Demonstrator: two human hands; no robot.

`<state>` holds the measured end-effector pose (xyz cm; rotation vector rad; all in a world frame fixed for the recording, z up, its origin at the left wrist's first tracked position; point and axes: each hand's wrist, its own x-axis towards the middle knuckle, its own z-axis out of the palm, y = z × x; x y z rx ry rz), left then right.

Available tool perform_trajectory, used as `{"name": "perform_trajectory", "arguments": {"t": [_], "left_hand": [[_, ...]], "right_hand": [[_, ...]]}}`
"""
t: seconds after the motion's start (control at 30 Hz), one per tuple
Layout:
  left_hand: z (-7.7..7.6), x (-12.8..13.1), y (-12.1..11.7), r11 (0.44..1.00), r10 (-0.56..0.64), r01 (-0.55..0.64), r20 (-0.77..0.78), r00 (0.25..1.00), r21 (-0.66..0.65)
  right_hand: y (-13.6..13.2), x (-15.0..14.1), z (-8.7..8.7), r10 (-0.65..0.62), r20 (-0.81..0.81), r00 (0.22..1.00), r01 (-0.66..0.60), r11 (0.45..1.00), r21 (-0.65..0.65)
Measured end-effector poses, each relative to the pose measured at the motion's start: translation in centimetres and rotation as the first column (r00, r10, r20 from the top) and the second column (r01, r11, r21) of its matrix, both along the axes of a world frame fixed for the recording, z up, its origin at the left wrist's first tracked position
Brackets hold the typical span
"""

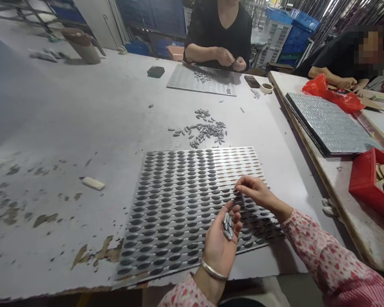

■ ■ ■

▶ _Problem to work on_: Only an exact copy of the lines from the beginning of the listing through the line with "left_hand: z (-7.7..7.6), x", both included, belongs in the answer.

▶ _Result for this exercise_:
Demonstrator: two human hands; no robot.

`<state>` holds the measured end-effector pose (xyz cm; rotation vector rad; all in a world frame fixed for the recording, z up, its origin at the left wrist's first tracked position; point and axes: each hand's wrist, its own x-axis towards the middle knuckle, its own z-axis out of the palm, y = z × x; x y z rx ry rz), left then right.

Available tool perform_trajectory, used as `{"name": "perform_trajectory", "arguments": {"t": [_], "left_hand": [[_, ...]], "right_hand": [[_, ...]]}}`
"""
t: seconds after the motion's start (control at 30 Hz), one per tuple
Layout:
  left_hand: z (-7.7..7.6), x (-12.8..13.1), y (-12.1..11.7), r11 (0.44..1.00), r10 (-0.56..0.64), r01 (-0.55..0.64), r20 (-0.77..0.78), r00 (0.25..1.00), r21 (-0.66..0.65)

Nothing else goes in the answer.